Work instruction: No record may be left out; print them all verbatim.
--- Input data ---
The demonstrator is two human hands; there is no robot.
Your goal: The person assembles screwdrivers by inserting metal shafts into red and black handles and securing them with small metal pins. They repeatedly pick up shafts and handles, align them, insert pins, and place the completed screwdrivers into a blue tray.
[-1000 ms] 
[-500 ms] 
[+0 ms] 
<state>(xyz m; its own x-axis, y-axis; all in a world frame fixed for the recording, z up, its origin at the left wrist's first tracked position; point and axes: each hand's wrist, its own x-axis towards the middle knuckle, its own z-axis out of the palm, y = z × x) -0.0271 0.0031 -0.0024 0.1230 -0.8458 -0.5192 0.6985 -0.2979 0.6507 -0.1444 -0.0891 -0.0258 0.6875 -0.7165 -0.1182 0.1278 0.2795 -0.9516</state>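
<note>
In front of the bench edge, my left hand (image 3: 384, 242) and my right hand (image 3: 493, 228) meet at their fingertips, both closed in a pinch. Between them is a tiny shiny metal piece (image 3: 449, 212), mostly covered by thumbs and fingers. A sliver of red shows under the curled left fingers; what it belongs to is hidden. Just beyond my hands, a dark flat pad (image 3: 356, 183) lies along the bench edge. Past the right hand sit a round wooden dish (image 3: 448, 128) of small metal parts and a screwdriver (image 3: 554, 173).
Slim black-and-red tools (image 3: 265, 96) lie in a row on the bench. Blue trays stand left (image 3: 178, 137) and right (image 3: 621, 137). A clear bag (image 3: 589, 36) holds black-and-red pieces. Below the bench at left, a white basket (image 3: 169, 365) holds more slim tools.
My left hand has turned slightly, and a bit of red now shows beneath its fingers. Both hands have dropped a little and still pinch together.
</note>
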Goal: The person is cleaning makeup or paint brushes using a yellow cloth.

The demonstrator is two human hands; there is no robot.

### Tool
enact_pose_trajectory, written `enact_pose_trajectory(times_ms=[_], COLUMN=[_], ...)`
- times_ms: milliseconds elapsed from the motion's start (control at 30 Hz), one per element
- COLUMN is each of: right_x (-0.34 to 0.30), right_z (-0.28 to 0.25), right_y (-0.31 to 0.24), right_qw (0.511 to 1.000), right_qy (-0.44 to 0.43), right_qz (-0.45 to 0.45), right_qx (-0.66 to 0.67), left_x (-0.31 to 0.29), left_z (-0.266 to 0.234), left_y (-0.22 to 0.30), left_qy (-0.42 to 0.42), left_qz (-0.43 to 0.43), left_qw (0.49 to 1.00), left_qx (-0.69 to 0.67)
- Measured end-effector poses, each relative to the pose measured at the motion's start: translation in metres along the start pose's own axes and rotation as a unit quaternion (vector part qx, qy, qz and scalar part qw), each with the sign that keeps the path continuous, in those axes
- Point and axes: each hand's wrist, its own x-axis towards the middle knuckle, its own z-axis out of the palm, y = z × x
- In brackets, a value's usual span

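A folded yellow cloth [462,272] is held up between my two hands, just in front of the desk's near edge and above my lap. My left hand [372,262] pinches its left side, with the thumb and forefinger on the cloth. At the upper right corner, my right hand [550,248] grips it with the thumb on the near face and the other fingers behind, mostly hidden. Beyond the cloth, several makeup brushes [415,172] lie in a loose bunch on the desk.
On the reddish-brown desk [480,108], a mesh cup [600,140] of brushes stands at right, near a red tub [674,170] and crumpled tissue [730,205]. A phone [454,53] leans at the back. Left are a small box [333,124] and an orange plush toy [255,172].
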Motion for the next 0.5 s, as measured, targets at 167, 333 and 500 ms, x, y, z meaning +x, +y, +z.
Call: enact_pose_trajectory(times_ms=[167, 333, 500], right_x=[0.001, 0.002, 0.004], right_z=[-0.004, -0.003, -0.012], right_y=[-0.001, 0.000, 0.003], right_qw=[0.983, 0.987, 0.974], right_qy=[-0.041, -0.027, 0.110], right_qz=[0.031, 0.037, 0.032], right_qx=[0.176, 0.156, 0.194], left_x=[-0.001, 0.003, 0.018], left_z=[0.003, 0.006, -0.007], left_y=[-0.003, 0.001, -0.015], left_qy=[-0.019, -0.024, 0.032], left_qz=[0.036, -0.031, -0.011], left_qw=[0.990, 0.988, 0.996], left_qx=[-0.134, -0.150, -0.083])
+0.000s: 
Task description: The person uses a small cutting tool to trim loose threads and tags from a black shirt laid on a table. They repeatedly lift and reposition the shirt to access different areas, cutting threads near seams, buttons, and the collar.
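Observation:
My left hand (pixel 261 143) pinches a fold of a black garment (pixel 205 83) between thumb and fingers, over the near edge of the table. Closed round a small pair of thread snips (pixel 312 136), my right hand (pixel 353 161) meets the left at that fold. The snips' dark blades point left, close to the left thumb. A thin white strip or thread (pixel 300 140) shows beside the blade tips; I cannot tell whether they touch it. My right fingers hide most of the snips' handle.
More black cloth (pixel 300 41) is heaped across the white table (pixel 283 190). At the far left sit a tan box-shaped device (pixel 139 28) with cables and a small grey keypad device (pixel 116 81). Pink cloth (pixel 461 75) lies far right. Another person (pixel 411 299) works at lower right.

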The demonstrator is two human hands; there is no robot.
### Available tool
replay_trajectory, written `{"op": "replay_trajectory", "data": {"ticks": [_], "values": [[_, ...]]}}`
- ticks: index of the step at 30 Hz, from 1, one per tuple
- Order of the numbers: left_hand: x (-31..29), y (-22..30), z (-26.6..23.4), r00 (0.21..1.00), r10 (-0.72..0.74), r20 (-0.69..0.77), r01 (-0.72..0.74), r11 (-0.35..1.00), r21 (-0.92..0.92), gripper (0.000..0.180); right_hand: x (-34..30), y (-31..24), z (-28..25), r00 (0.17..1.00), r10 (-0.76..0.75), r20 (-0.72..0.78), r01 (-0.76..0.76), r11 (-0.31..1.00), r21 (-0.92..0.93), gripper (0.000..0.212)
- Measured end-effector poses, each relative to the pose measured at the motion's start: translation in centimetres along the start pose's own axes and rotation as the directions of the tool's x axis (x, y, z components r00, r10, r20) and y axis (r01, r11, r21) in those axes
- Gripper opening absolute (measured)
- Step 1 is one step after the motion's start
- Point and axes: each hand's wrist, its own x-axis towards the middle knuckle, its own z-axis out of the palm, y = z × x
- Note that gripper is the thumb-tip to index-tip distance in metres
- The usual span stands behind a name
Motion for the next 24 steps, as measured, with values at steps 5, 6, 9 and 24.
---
Solution to the problem:
The demonstrator is two human hands; there is no robot.
Your goal: The person assembles screwdrivers by inserting metal shafts into red and black handles and securing them with small metal pins. They repeatedly pick up shafts and handles, align them, insert pins, and place the completed screwdrivers into a blue tray.
[-1000 ms] 
[-500 ms] 
[+0 ms] 
<state>(xyz m; its own x-axis, y-axis; all in a world frame fixed for the recording, z up, its origin at the left wrist's first tracked position; point and axes: each hand's wrist, its own x-axis towards the middle knuckle, its own z-axis out of the palm, y = z × x) -0.0271 0.0031 -0.0024 0.1230 -0.8458 -0.5192 0.6985 -0.2979 0.6507 -0.1444 -0.0891 -0.0258 0.6875 -0.7165 -0.1182 0.1278 0.2795 -0.9516</state>
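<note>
In front of the bench edge, my left hand (image 3: 384, 242) and my right hand (image 3: 493, 228) meet at their fingertips, both closed in a pinch. Between them is a tiny shiny metal piece (image 3: 449, 212), mostly covered by thumbs and fingers. A sliver of red shows under the curled left fingers; what it belongs to is hidden. Just beyond my hands, a dark flat pad (image 3: 356, 183) lies along the bench edge. Past the right hand sit a round wooden dish (image 3: 448, 128) of small metal parts and a screwdriver (image 3: 554, 173).
Slim black-and-red tools (image 3: 265, 96) lie in a row on the bench. Blue trays stand left (image 3: 178, 137) and right (image 3: 621, 137). A clear bag (image 3: 589, 36) holds black-and-red pieces. Below the bench at left, a white basket (image 3: 169, 365) holds more slim tools.
My left hand has turned slightly, and a bit of red now shows beneath its fingers. Both hands have dropped a little and still pinch together.
</note>
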Goal: The person is cleaning makeup or paint brushes using a yellow cloth.

The demonstrator is two human hands; there is no robot.

### Tool
enact_pose_trajectory, written `enact_pose_trajectory(times_ms=[_], COLUMN=[_], ...)`
- times_ms: milliseconds elapsed from the motion's start (control at 30 Hz), one per element
- COLUMN is each of: right_x (-0.34 to 0.30), right_z (-0.28 to 0.25), right_y (-0.31 to 0.24), right_qw (0.511 to 1.000), right_qy (-0.44 to 0.43), right_qz (-0.45 to 0.45), right_qx (-0.66 to 0.67), left_x (-0.31 to 0.29), left_z (-0.266 to 0.234), left_y (-0.22 to 0.30), left_qy (-0.42 to 0.42), left_qz (-0.43 to 0.43), left_qw (0.49 to 1.00), left_qx (-0.69 to 0.67)
- Measured end-effector poses, each relative to the pose measured at the motion's start: translation in metres along the start pose's own axes and rotation as a unit quaternion (vector part qx, qy, qz and scalar part qw), each with the sign that keeps the path continuous, in those axes
- Point and axes: each hand's wrist, its own x-axis towards the middle knuckle, its own z-axis out of the palm, y = z × x
- In brackets, a value's usual span

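A folded yellow cloth [462,272] is held up between my two hands, just in front of the desk's near edge and above my lap. My left hand [372,262] pinches its left side, with the thumb and forefinger on the cloth. At the upper right corner, my right hand [550,248] grips it with the thumb on the near face and the other fingers behind, mostly hidden. Beyond the cloth, several makeup brushes [415,172] lie in a loose bunch on the desk.
On the reddish-brown desk [480,108], a mesh cup [600,140] of brushes stands at right, near a red tub [674,170] and crumpled tissue [730,205]. A phone [454,53] leans at the back. Left are a small box [333,124] and an orange plush toy [255,172].
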Motion for the next 0.5 s, as measured, targets at 167, 333 and 500 ms, x, y, z meaning +x, +y, +z.
Call: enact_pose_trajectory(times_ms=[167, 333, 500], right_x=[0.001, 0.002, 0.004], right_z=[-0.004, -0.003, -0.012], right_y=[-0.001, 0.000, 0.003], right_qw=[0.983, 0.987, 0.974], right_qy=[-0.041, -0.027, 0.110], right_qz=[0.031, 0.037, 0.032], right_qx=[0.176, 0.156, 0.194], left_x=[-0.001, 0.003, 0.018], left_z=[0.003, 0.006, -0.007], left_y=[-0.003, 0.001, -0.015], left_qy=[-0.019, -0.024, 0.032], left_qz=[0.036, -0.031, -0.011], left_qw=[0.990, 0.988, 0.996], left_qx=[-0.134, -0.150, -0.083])
+0.000s: 
Task description: The person uses a small cutting tool to trim loose threads and tags from a black shirt laid on a table. They repeatedly lift and reposition the shirt to access different areas, cutting threads near seams, buttons, and the collar.
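Observation:
My left hand (pixel 261 143) pinches a fold of a black garment (pixel 205 83) between thumb and fingers, over the near edge of the table. Closed round a small pair of thread snips (pixel 312 136), my right hand (pixel 353 161) meets the left at that fold. The snips' dark blades point left, close to the left thumb. A thin white strip or thread (pixel 300 140) shows beside the blade tips; I cannot tell whether they touch it. My right fingers hide most of the snips' handle.
More black cloth (pixel 300 41) is heaped across the white table (pixel 283 190). At the far left sit a tan box-shaped device (pixel 139 28) with cables and a small grey keypad device (pixel 116 81). Pink cloth (pixel 461 75) lies far right. Another person (pixel 411 299) works at lower right.
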
The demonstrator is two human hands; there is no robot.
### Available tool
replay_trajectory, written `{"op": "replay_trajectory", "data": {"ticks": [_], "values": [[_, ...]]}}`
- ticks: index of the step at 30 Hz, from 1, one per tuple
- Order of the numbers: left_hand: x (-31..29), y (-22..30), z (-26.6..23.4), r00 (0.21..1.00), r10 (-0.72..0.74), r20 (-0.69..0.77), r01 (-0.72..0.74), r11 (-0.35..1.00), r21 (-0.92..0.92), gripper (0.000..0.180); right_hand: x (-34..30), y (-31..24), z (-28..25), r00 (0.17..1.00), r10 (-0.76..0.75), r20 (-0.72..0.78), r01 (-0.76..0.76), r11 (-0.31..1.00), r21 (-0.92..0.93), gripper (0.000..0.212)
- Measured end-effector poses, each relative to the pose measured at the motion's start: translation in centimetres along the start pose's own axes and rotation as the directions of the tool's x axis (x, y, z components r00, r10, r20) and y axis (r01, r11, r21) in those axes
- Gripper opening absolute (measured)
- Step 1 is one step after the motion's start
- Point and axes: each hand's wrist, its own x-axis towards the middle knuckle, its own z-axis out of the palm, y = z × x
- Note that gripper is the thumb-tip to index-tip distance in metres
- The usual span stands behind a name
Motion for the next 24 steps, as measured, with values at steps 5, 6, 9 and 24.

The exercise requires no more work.